Edith Packer Reisman

Edith Packer Reisman

October 27, 1924 - February 04, 2018
Laguna Hills CA

Edith Packer Reisman

October 27, 1924 - February 04, 2018
Laguna Hills CA

Obituary

Edith Packer, J.D., PhD. was born on Oct. 27, 1924 and passed away on Feb. 4, 2018. She leaves behind a husband, George Reisman, a daughter, Adrienne Packer, and two grandsons, William Packer and Daniel Salmieri. A Holocaust survivor, she lost both parents and an older brother in 1944, when the Holocaust came to Hungary.

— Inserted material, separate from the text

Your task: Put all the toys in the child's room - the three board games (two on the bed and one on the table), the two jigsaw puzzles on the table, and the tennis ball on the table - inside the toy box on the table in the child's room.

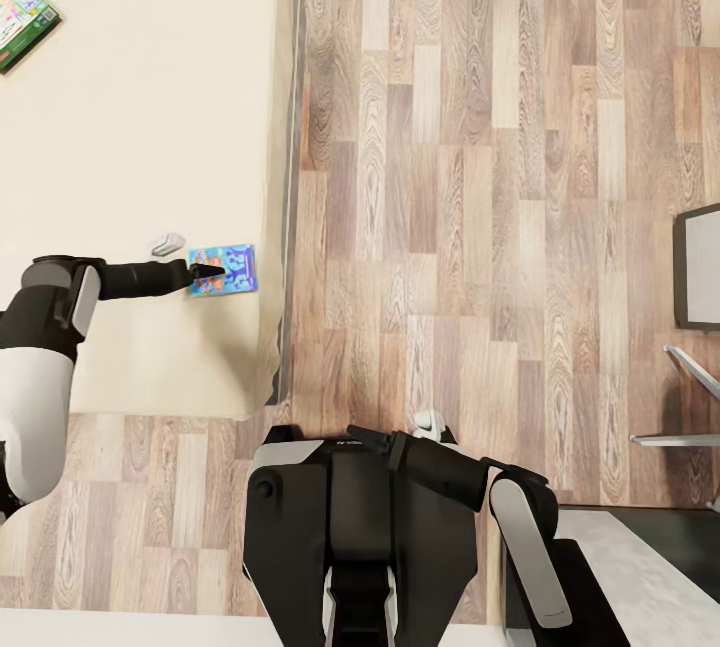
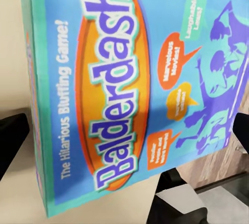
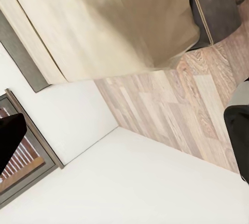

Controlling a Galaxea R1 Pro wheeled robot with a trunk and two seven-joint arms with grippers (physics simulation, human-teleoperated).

Edith requested that contributions in her memory be donated to St Jude’s Hospital for Children.

 


Eulogy for My Wife Edith Packer

Delivered at the O’Connor Mortuary in Laguna Hills, California on February 9th 2018

As I’m sure you all know, Edith was an extremely talented and unusual woman. She earned a J.D. degree in law and a Ph.D. in Clinical Psychology. She was in practice as a psychologist and psychotherapist for 48 years, and through her knowledge and therapeutic techniques greatly improved the lives of most of her patients, in many cases dramatically. She continually sought to inspire her patients to become the best and most accomplished people they could be. Again and again, her practice resulted in young people who came to her riddled with psychological problems and stuck in a seemingly hopeless life, finding the courage to do what was necessary to break free and go on to successful careers and successful relationships and to far more satisfaction and happiness in life than would have been possible without her.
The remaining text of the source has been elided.